◆ Your instructions
What you should give back is a precise copy of the lines below from the one containing "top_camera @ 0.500" through the one containing "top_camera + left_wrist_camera", with no pictures.

--- Input data ---

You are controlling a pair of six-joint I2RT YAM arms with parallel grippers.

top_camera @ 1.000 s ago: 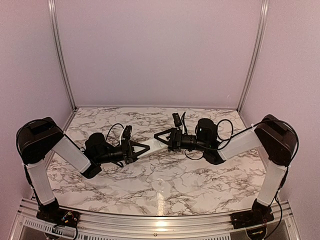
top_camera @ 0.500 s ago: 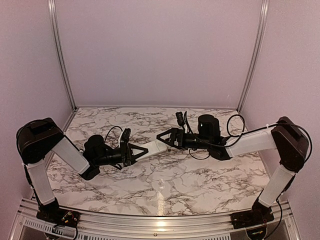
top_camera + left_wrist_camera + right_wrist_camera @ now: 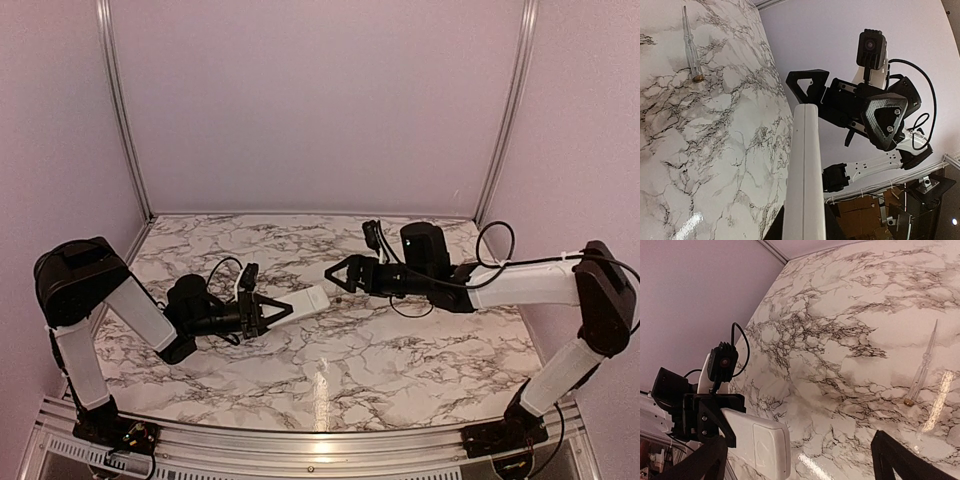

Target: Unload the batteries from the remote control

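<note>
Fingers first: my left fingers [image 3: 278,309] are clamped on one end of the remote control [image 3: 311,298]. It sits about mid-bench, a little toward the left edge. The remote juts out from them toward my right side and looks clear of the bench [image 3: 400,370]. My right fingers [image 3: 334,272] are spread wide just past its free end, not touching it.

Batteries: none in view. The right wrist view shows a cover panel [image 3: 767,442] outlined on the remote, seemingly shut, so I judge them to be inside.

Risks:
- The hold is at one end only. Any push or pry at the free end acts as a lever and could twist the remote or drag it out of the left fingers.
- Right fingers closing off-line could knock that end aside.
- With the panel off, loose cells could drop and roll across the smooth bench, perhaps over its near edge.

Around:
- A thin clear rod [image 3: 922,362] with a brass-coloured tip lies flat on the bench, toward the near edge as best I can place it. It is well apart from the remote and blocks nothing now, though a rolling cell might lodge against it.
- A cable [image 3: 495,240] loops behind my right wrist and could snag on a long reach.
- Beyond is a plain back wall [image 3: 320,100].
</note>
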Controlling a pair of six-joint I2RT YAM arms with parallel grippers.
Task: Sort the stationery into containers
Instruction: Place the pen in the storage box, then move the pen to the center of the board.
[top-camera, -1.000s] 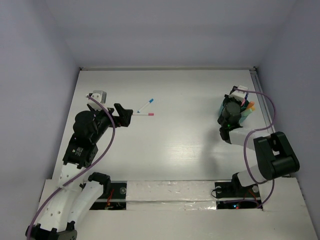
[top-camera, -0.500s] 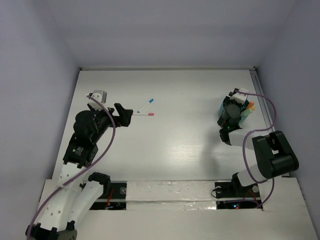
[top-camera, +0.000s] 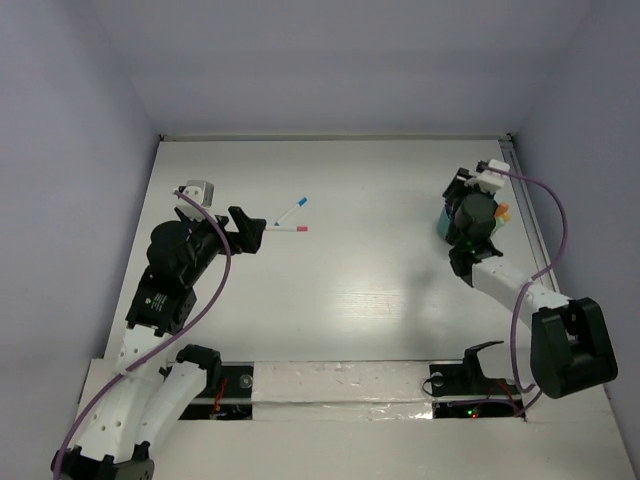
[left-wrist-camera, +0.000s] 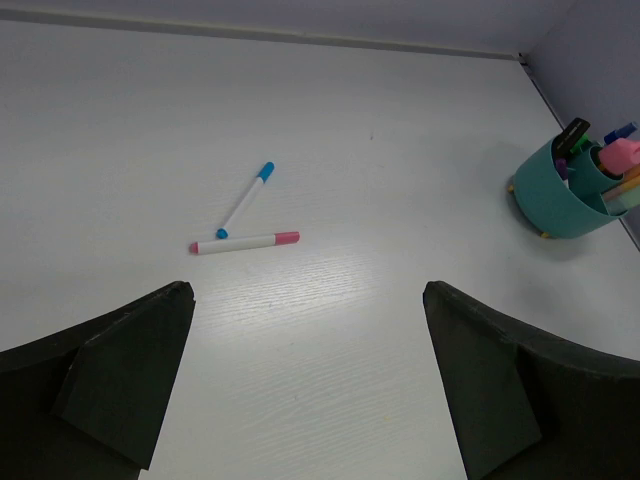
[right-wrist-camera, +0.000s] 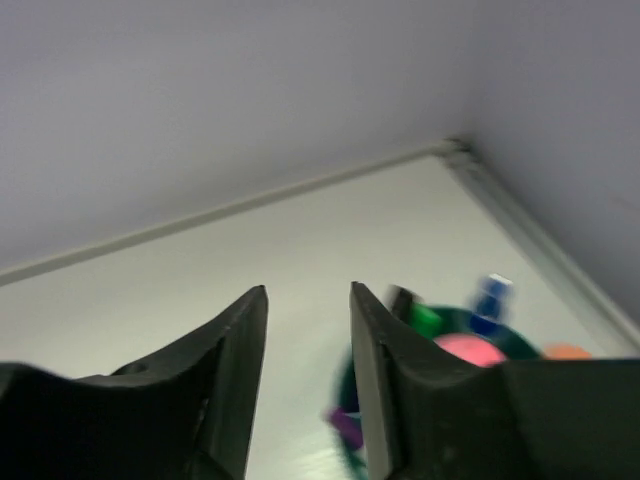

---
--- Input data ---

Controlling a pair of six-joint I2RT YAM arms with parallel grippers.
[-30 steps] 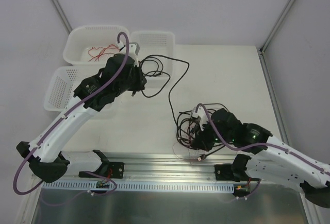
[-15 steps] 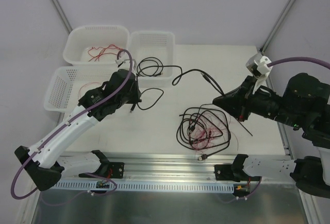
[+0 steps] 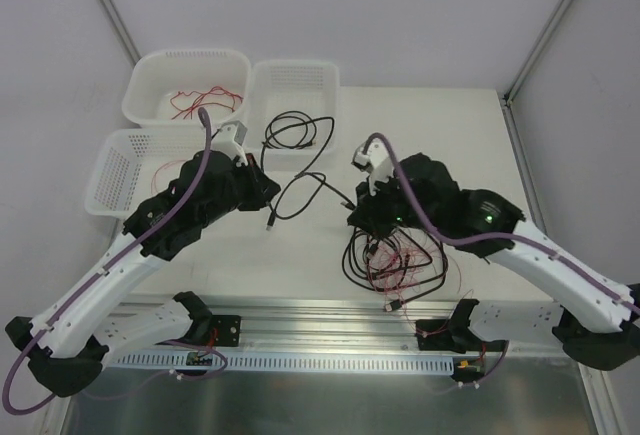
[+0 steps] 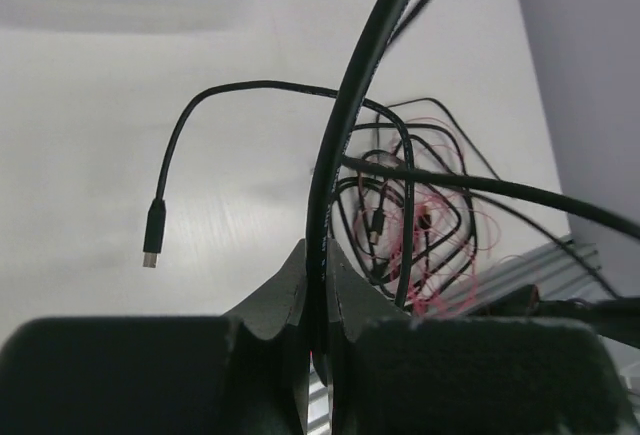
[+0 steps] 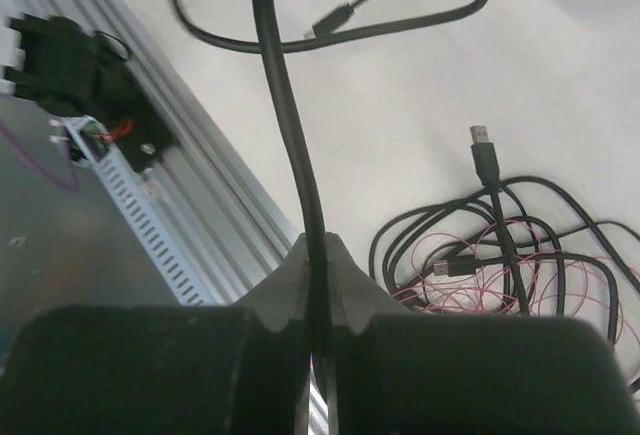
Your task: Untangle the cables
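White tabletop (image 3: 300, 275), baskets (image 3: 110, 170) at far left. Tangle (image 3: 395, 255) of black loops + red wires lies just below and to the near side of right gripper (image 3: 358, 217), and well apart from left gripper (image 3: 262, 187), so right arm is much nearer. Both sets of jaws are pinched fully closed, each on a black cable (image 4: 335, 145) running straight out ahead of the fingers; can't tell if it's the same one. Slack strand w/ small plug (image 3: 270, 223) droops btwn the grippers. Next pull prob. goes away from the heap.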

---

◆ Task solution
top_camera @ 0.500 s ago: 
top_camera + left_wrist_camera + right_wrist_camera @ now: 

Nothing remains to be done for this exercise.